図19にリムーバブル記憶装置の幾つかの構成例を模式的に示す。例えば、先の実施の形態に示す半導体装置は、パッケージングされたメモリチップに加工され、様々なストレージ装置、リムーバブルメモリに用いられる。
【0133】
図19(A)はUSBメモリの模式図である。USBメモリ200は、筐体201、キャップ202、USBコネクタ203および基板204を有する。基板204は、筐体201に収納されている。例えば、基板204には、メモリチップ205、コントローラチップ206が取り付けられている。基板204のメモリチップ205などに先の実施の形態に示す半導体装置を組み込むことができる。
【0134】
図19(B)はSDカードの外観の模式図であり、
図19(C)は、SDカードの内部構造の模式図である。
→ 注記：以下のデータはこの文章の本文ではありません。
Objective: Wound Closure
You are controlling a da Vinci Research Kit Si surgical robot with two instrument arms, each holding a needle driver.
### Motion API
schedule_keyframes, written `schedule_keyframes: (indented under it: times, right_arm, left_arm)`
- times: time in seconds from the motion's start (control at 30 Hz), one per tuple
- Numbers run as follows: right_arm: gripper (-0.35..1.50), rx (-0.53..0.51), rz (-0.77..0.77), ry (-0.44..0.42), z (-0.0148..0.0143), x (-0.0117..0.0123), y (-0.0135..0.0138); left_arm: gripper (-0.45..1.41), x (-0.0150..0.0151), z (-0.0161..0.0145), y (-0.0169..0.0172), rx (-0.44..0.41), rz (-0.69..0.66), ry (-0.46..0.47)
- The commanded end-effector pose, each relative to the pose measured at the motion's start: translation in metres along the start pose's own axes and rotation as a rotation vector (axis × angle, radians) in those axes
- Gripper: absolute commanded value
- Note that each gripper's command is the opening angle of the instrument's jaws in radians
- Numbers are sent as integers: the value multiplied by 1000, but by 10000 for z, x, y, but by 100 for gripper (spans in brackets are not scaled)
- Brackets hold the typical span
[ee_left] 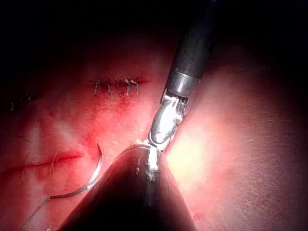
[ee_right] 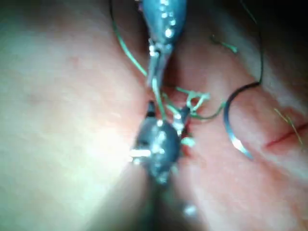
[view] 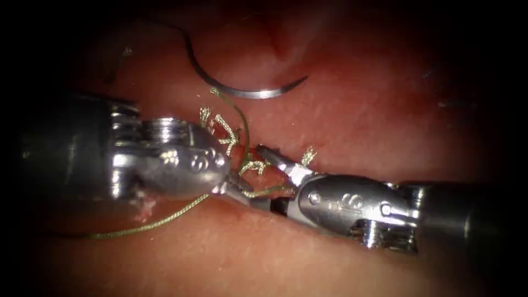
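At the left of the endoscope view, the left tool (view: 242, 192) is reaching in over the tissue (view: 352, 110), its slim jaws closing narrowly on the thread (view: 159, 221) just beside the knotted stitches (view: 231, 137) on the cut. Above them, the needle (view: 247, 91) is lying free on the tissue, held by neither tool and not in the tissue, its thread trailing back toward the stitches. Further right, the right tool (view: 275, 170) is coming in with jaws parted wide around the strands by the knots, gripping nothing that I can make out. Judging the work as knot handling, tension should stay gentle and even, with both tips kept clear of the loose needle.
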Motion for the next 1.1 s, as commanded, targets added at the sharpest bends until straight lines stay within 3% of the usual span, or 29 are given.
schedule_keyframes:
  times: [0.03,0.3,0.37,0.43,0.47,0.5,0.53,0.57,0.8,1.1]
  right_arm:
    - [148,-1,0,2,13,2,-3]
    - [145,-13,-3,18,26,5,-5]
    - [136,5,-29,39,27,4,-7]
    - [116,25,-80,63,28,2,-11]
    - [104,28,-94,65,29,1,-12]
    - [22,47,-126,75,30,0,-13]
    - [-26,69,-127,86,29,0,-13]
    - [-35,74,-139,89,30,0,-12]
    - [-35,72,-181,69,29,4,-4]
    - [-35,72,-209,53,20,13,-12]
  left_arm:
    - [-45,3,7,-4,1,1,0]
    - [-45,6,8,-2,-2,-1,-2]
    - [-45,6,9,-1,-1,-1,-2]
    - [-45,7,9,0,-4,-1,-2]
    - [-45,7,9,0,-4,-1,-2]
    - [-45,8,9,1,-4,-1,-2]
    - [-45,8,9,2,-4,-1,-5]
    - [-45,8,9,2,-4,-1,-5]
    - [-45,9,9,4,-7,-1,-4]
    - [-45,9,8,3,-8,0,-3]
SDカード210は、筐体211、コネクタ212および基板213を有する。基板213は筐体211に収納されている。例えば、基板213には、メモリチップ214、コントローラチップ215が取り付けられている。基板213の裏面側にもメモリチップ214を設けることで、SDカード210の容量を増やすことができる。また、無線通信機能を備えた無線チップを基板213に設けてもよい。これによって、ホスト装置とSDカード210間の無線通信によって、メモリチップ214のデータの読み出し、書き込みが可能となる。基板213のメモリチップ214などに先の実施の形態に示す半導体装置を組み込むことができる。
【0135】
図19(D)はSSDの外観の模式図であり、
図19(E)は、SSDの内部構造の模式図である。SSD220は、筐体221、コネクタ222および基板223を有する。基板223は筐体221に収納されている。例えば、基板223には、メモリチップ224、メモリチップ225、コントローラチップ226が取り付けられている。メモリチップ225はコントローラチップ226のワークメモリであり、例えばDRAMチップを用いればよい。基板223の裏面側にもメモリチップ224を設けることで、SSD220の容量を増やすことができる。基板223のメモリチップ224などに先の実施の形態に示す半導体装置を組み込むことができる。